# New pads and rotors, question for you guys



## MP81 (Jul 20, 2015)

Can't say anything for the specific pads, but did you do the proper/specified bed-in process?


----------



## snowwy66 (Nov 5, 2017)

Brake cleaner is the preferred method over hot water and soap.

You've probably contaminated the pads.


----------



## TheRealHip (Sep 1, 2014)

Should be DOT 3 brake fluid.


----------



## snowwy66 (Nov 5, 2017)

You can use better in place of 3.

You can't use 3 if it requires something better.

I'm not aware of 5 or 5.1 though.

I think his problem is he didn't clean the protective coating off the rotors properly and now his pads are gummed up.


----------



## Maqcro1 (Apr 29, 2019)

I’ve used soapy water in place of brake clean because I was too lazy to run to the store and buy more and have never had any issues with brakes or rotors.

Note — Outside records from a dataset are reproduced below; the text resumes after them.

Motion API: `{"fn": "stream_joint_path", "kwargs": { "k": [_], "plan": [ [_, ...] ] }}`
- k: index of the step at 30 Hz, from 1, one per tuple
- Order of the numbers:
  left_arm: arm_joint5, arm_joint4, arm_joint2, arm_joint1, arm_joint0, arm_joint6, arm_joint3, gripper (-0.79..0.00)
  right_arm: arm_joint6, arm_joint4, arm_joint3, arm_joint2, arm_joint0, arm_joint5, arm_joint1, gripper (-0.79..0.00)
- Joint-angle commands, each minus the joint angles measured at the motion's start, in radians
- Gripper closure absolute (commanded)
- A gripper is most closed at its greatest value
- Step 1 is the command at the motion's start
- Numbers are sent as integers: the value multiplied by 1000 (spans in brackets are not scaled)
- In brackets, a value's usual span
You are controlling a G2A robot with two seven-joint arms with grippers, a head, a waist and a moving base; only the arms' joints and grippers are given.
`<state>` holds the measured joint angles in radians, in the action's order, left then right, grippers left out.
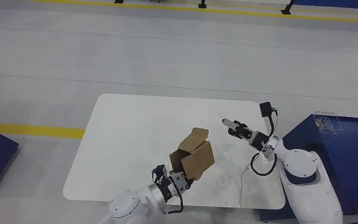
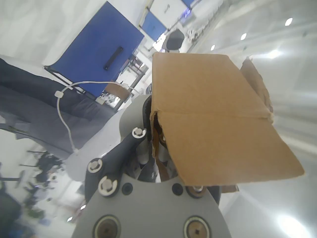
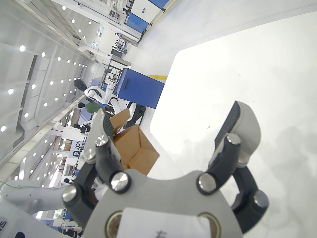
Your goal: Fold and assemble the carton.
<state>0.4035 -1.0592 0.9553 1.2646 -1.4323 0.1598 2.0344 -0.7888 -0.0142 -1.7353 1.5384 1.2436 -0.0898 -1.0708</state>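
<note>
A brown carton [image 1: 194, 152] is held tilted above the near part of the white table [image 1: 128, 134], partly formed, with one flap [image 1: 194, 138] sticking up at its far end. My left gripper [image 1: 178, 178] is at the carton's near lower edge, shut on a side panel. Close up, the carton [image 2: 213, 115] covers one finger, and the panel's edge runs into my left gripper [image 2: 154, 142]. My right gripper [image 1: 226, 122] stands open over the table, right of the carton and apart from it. Nothing lies between the spread fingers of my right gripper [image 3: 168, 122], and the carton [image 3: 135, 147] shows beyond one of them.
A blue cabinet [image 1: 330, 151] stands off the table's right edge with a clear plastic holder [image 1: 329, 121] on top. A white cable [image 1: 241, 187] hangs from the right arm over the table's near right corner. Bare tabletop stretches to the left and far side.
</note>
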Motion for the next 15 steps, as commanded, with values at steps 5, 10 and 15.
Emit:
{"fn": "stream_joint_path", "kwargs": {
  "k": [5,10,15],
  "plan": [
    [-241,-382,-103,75,84,623,-14,0,0,0,0,0,0,0,0,-785],
    [-502,-571,-144,140,226,854,-189,0,0,0,0,0,0,0,0,-785],
    [-695,-575,-200,185,297,1035,-309,0,0,0,0,0,0,0,0,-785]
  ]
}}
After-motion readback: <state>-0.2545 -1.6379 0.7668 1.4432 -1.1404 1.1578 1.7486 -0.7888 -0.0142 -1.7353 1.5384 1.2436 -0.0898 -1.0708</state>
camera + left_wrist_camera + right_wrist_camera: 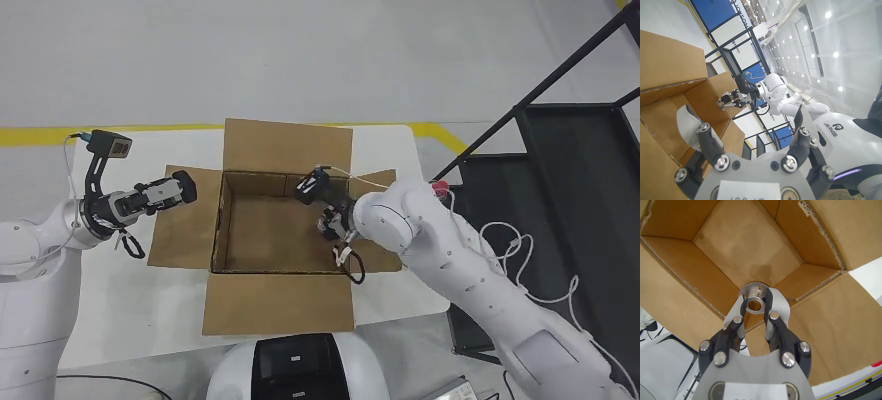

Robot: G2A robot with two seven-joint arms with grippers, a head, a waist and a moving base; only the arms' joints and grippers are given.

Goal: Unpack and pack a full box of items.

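Observation:
An open cardboard box (281,146) stands mid-table with all flaps folded out; its floor (745,243) is bare. My right gripper (755,294) is shut on a small metal flanged hub (755,303) and holds it over the box's inside, near a corner. In the top view this gripper (333,222) sits inside the box by the right wall. The left wrist view shows the same gripper (726,100) with the hub (721,104) against the box (668,64). My left gripper (183,188) hangs open and empty above the left flap, its fingers (687,121) spread wide.
The white table (130,300) shows around the box, with free room at the front left. A black metal rack (560,190) stands to the right of the table. A yellow line (110,131) runs across the floor behind.

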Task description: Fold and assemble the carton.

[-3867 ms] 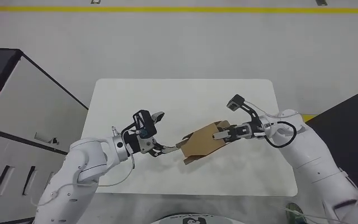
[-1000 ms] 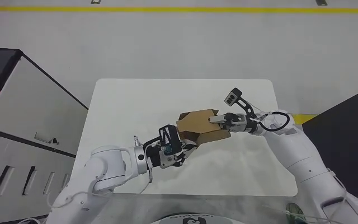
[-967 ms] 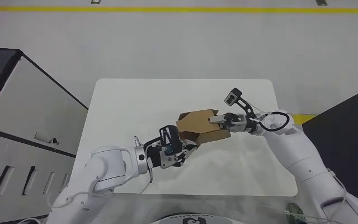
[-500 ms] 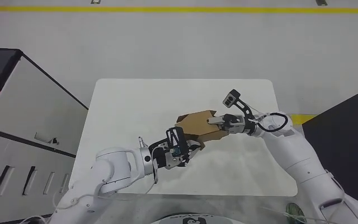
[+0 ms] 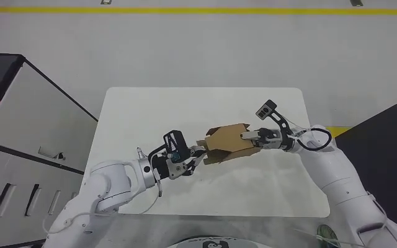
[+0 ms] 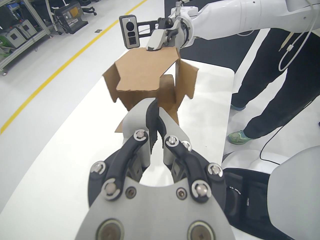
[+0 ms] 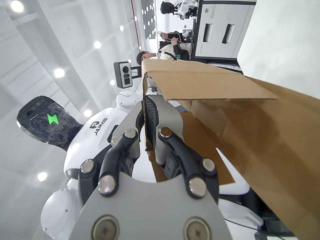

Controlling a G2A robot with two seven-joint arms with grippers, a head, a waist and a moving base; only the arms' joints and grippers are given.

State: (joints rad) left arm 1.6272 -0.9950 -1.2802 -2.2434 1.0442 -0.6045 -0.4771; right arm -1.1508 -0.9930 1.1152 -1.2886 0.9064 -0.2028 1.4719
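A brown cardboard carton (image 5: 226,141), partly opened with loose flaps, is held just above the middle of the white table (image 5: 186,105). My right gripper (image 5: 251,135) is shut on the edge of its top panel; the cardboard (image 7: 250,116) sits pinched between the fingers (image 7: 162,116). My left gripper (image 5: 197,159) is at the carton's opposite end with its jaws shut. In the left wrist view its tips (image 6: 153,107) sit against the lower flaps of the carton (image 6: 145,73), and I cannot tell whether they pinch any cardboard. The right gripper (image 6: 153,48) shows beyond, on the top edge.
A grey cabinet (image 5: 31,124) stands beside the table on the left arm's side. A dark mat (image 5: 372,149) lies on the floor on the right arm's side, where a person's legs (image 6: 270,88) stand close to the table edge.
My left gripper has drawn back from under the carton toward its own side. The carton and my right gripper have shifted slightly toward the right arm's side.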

Maybe the brakes weren’t bed in correctly?


----------



## MP81 (Jul 20, 2015)

snowwy66 said:


> You can use better in place of 3.
> 
> You can't use 3 if it requires something better.
> 
> I'm not aware of 5 or 5.1 though.


DOT 5 is silicone-based and can ONLY be used in systems set up for it (it also isn't hygroscopic, and basically never needs to be replaced) - DOT 5.1 has a similarly high boiling point of DOT 5 fluid, but is compatible with normal systems.


----------



## Blasirl (Mar 31, 2015)

Bedding In Brake Rotors


----------



## GearsandCorn (Jul 16, 2017)

UPDATE: Turns out my issue was I didn't read the manual for these specific pads. 500 mile break-in according to tire rack for these pads. Im glad to report that I've driven that distance, and the bite is back.


----------



## Ma v e n (Oct 8, 2018)

snowwy66 said:


> Brake cleaner is the preferred method over hot water and soap.
> 
> You've probably contaminated the pads.


Actually solvent based(especially aerosol) brake cleaners are not the preferred cleaning method. Aerosol solvents have several downsides, first they can create static and not allow particles to be washed from rotor, they also evaporate quickly and can make it difficult to wash fine debris from the rotors, of course there's health and safety downsides as well.

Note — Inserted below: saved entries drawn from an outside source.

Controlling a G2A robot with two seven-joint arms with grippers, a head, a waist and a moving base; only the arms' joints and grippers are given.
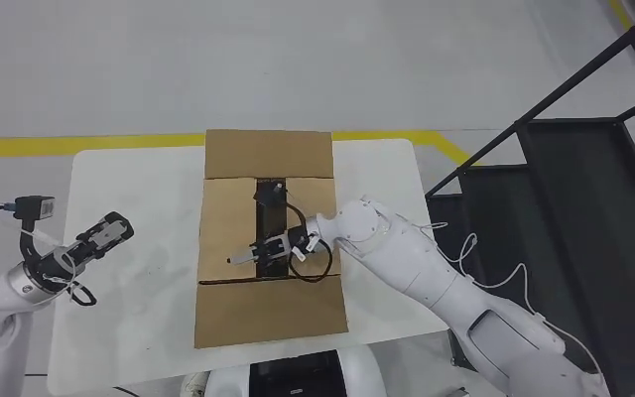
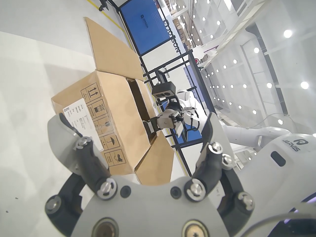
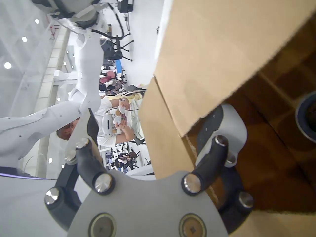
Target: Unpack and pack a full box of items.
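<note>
An open cardboard box [image 1: 268, 238] stands in the middle of the white table [image 1: 139, 189], its end flaps spread flat and its side flaps leaving a narrow dark gap. My right gripper [image 1: 260, 252] hovers over that gap. In the right wrist view the right gripper [image 3: 158, 129] is open and straddles a flap [image 3: 222, 38] edge, one finger [image 3: 86, 129] outside and the other inside the box. A dark round rim [image 3: 306, 117] shows inside. My left gripper [image 1: 104, 235] is open over the table's left side, away from the box [image 2: 108, 114], with nothing between its fingertips [image 2: 138, 129].
Bare tabletop surrounds the box on the left and right. Dark metal stairs [image 1: 566, 198] stand close off the table's right edge. A yellow floor line [image 1: 99, 145] runs behind the table.
</note>
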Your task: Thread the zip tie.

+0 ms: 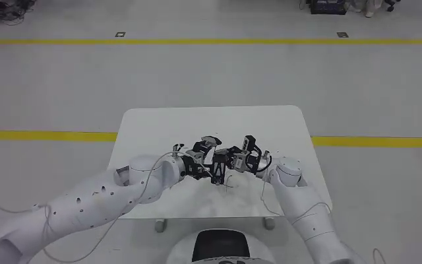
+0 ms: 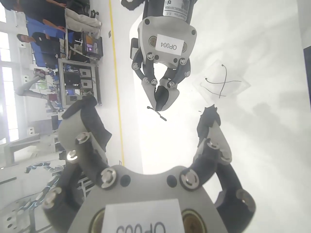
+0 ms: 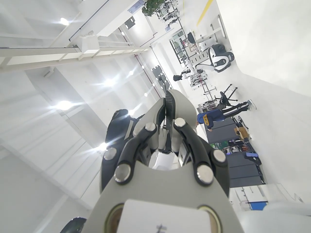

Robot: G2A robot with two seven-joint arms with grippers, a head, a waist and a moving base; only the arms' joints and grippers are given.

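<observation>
Had zip tie (image 2: pixel 157 113) pinched in right claw (image 2: pixel 159 103), fingers together on it, over tabletop (image 1: pixel 151 132), short end poking out toward left claw (image 2: pixel 145 109), likely presented for threading. Had left claw spread wide, empty, facing it to receive. Saw spare ties (image 2: pixel 222 83) on clear sheet (image 2: pixel 234 90) nearby.

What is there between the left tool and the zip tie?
Nothing. In the left wrist view the zip tie, pinched in the right tool, sits before the open left tool, the gap bare, white table behind.

left tool (image 2: pixel 145 111): spread wide | right tool (image 2: pixel 160 101): pinched closed | 2 tools facing tip to tip, near
</observation>
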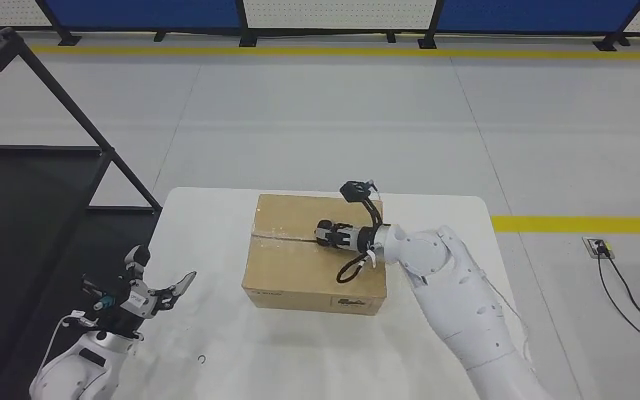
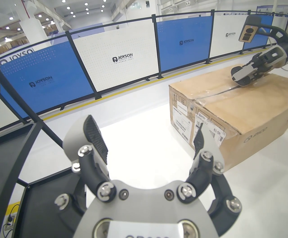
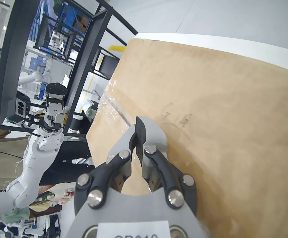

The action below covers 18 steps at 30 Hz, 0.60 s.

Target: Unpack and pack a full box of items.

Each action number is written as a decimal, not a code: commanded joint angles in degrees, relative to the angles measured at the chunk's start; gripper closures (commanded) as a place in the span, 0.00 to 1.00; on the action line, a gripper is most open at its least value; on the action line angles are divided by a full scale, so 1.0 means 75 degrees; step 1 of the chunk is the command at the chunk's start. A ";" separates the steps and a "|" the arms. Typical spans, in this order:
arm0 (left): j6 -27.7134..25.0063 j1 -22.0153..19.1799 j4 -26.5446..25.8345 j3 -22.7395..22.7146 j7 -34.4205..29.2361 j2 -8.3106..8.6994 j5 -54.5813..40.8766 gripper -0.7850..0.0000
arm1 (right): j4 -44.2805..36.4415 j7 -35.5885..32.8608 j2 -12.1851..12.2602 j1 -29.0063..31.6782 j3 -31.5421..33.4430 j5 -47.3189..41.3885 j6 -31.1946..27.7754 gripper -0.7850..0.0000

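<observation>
At mid-bench [image 1: 210, 300], the cardboard box [image 1: 300, 255] sits closed, its top seam [image 2: 213, 94] taped. Paper shipping labels [image 2: 198, 126] with barcodes cover one end; the print is too small to read. The right gripper [image 1: 322, 234], fingers pressed together, rests on the seam. The left gripper [image 2: 145, 126] hangs open, well apart from the box.

An industrial test hall: blue and white perforated fence panels [image 2: 117, 67], a grey floor [image 1: 350, 120] with yellow lines [image 1: 300, 50], and a high ceiling [image 2: 101, 13] with spotlights [image 2: 86, 9].
</observation>
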State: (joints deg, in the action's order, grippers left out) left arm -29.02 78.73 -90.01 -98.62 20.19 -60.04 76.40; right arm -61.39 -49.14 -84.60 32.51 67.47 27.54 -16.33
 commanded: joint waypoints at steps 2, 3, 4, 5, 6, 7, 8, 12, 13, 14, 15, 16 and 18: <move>-0.0005 -0.0020 -0.0020 0.0037 -0.0004 0.0001 0.0036 0.00 | -0.0852 -0.0081 0.0175 0.0624 0.0476 0.0120 0.0209 1.00; -0.0009 -0.0024 -0.0029 0.0049 -0.0004 0.0002 0.0047 0.00 | -0.1113 -0.0108 0.0229 0.0821 0.0631 0.0149 0.0276 1.00; -0.0010 -0.0028 -0.0035 0.0059 -0.0003 0.0002 0.0057 0.00 | -0.1357 -0.0153 0.0277 0.1006 0.0767 0.0162 0.0323 1.00; -0.0006 -0.0031 -0.0038 0.0068 -0.0003 0.0002 0.0062 0.00 | -0.1584 -0.0182 0.0323 0.1183 0.0898 0.0191 0.0387 1.00; -0.0012 -0.0032 -0.0042 0.0078 -0.0006 0.0003 0.0072 0.00 | -0.1804 -0.0193 0.0362 0.1351 0.1019 0.0191 0.0428 1.00; -0.0022 -0.0035 -0.0047 0.0085 -0.0011 0.0004 0.0082 0.00 | -0.1998 -0.0206 0.0401 0.1510 0.1129 0.0205 0.0455 1.00; -0.0022 -0.0037 -0.0049 0.0089 -0.0013 0.0005 0.0083 0.00 | -0.2165 -0.0197 0.0437 0.1652 0.1249 0.0225 0.0521 1.00; -0.0024 -0.0043 -0.0055 0.0103 -0.0012 0.0009 0.0117 0.00 | -0.2757 -0.0115 0.0554 0.2118 0.1634 0.0156 0.0538 1.00; -0.0023 -0.0044 -0.0055 0.0103 -0.0009 0.0010 0.0121 0.00 | -0.2949 -0.0006 0.0584 0.2240 0.1756 0.0119 0.0389 1.00; -0.0021 -0.0047 -0.0057 0.0102 -0.0004 0.0011 0.0121 0.00 | -0.3112 0.0085 0.0617 0.2384 0.1876 0.0119 0.0257 1.00; -0.0019 -0.0048 -0.0060 0.0096 0.0002 0.0012 0.0121 0.00 | -0.3288 0.0217 0.0652 0.2537 0.2031 0.0143 0.0194 1.00; -0.0024 -0.0046 -0.0063 0.0086 0.0003 0.0015 0.0119 0.00 | -0.3486 0.0336 0.0682 0.2682 0.2178 0.0114 0.0125 1.00; -0.0021 -0.0038 -0.0074 0.0037 0.0022 0.0020 0.0098 0.00 | -0.3871 0.0570 0.0748 0.2988 0.2514 0.0110 0.0028 1.00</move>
State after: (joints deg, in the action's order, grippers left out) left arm -29.20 78.40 -90.54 -98.14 20.28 -59.91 77.25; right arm -89.05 -45.76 -79.20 53.86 85.01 28.38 -15.94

Companies such as NAPA, Powerstop, Ferodo, Hawk, Brembo, Raybestos and of course brake soap makers all recommend using soap and water or at the very least recommend NOT using aerosol products to clean brake rotors and drums.
Using a degreaser likePurple Power, Spray Nine, or even just Dawn dish soap and water (i use Ardex New Wave all purpose or GWR brake soap in the shop)will get you cleaner rotors than aerosol brake solvent will. It's also cheaper, safer and healthier.


----------



## snowwy66 (Nov 5, 2017)

Whatever


----------



## BDCCruze (Jul 12, 2017)

OEM pads or nothing. Not once in 20+ years of owning vehicles have I had aftermarket pads come close to the longevity of OEM brake hardware. Yes, it cost 3 times more but it's worth it for not dealing with bullshit of junk auto parts shop stuff that is designed to keep you coming back in year after year.


----------



## snowwy66 (Nov 5, 2017)

Consider water on metal. 

Rust.

I've NEVER heard of aerosol not recommended.


----------



## Ma v e n (Oct 8, 2018)

snowwy66 said:


> Consider water on metal.
> 
> Rust.
> 
> I've NEVER heard of aerosol not recommended.


Don't know what to tell you, every one of those companies I've mentioned as well as others all recommend a soap and water wash to properly clean brake rotors, you'll likely find it cleans them cleaner as well. As far as rust goes....yup brake rotors rust, but brake clean doesn't inhibit it, and they won't stay wet from the wash for long even if you didn't dry them off, and they are going to rust regardless. I've never seen a single technical article, bulletin, class, subject matter expert or video that states washing is unacceptable and aerosol is the better choice, for any reason other than convenience.


You'll also find that many machine shops and race teams will also clean all their engine, transmission and rear components with a soap/degreaser and water before assembly, especially freshly machined parts.


----------